(CE:143a-143b)
ANTHROPOMORPHISM, the belief that God possesses a bodily form like that of human beings. The belief derives from a literal reading of the many Old Testament references to the eyes, face, and hands of God.
This belief seems to have been widely held by the monks of Egypt in the late fourth and early fifth centuries. THEOPHILUS, patriarch of Alexandria (385-412), refuted this belief in his festal letter of 399 and aroused a great deal of resentment among the monks. It is not clear how widespread the anthropomorphite beliefs were. John Cassian's account (Collationes 10.2ff.) indicates that the majority of the monks in SCETIS (Wadi al-Natrun) were anthropomorphites.

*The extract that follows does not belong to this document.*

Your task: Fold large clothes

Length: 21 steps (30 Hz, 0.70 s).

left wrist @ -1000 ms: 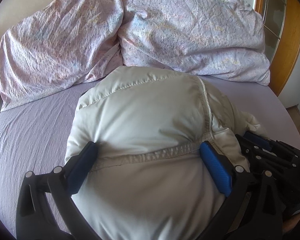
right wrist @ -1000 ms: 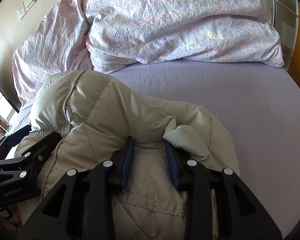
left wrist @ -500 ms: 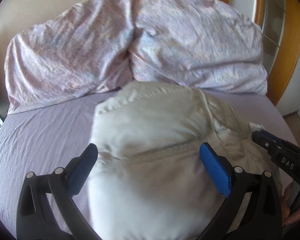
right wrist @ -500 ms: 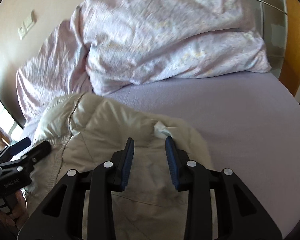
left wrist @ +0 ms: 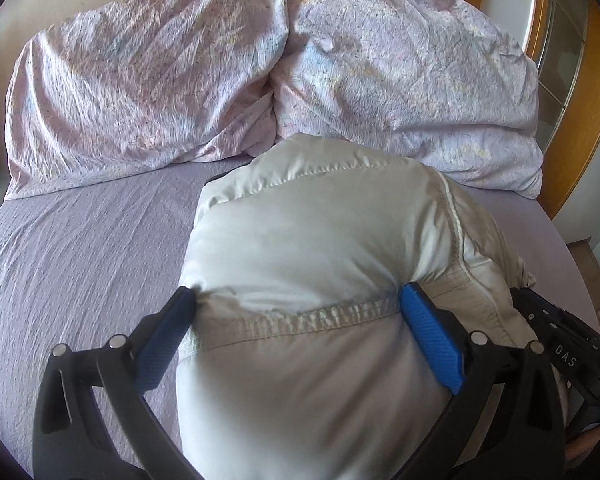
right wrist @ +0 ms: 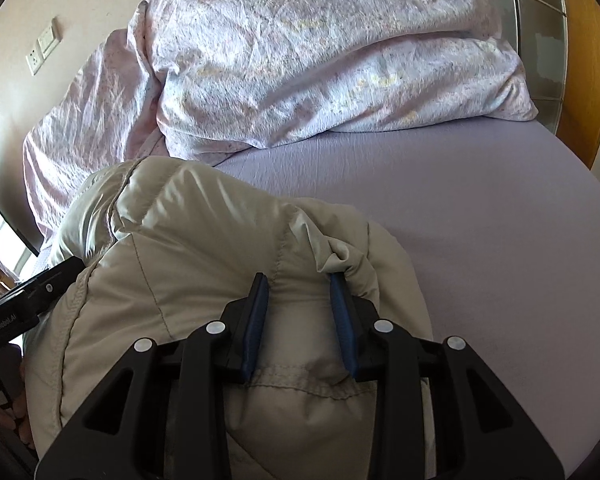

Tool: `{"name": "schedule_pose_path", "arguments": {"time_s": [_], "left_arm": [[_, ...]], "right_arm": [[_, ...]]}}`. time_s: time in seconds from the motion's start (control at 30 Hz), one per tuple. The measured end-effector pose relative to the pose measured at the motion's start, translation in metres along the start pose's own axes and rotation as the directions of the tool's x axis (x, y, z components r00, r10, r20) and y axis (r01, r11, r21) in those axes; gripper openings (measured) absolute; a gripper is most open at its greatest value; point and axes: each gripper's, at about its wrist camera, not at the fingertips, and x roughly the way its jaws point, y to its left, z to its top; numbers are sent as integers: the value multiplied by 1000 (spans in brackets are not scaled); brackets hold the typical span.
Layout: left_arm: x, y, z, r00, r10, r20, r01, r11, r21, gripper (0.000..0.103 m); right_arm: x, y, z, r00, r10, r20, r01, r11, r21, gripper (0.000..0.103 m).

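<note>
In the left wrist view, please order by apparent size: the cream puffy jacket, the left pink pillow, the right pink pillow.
1. Cream puffy jacket, largest, though nearness to the camera enlarges it.
2-3. Left pink speckled pillow and right pink speckled pillow look alike; no ranking.

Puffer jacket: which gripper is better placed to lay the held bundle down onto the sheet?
Left, probably. The left gripper spans the jacket's bulk across its seam; the right gripper only pinches a narrow fold at one edge. Bare sheet lies ahead.
</note>
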Motion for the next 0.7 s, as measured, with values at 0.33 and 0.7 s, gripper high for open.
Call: {"name": "schedule_pose_path", "arguments": {"time_s": [0.33,0.7], "left_arm": [[4,1,-8,999,1,35,-1,1000,3,101],[4,1,-8,999,6,33,-6,1000,6,101]], "right_arm": [[3,1,-5,1000,3,30,-2,1000,-2,35],[3,4,0,999,-28,-25,27,999,-28,35]]}}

Sozomen (Historia ecclesiastica 8.11) states that a delegation of angry, threatening monks visited Theophilus, who did not retract his criticism of anthropomorphism but accommodated the monks by condemning Origenism and attacking suspected Origenist monks.
The Audians, a fourth-century anthropomorphite sect, were condemned and exiled to Scythia by Constantine. It is not clear whether there is any connection between the Audians of Syria and the anthropomorphite monks of Egypt. The Egyptian monks suffered no persecution for their beliefs, perhaps because of their numerical strength.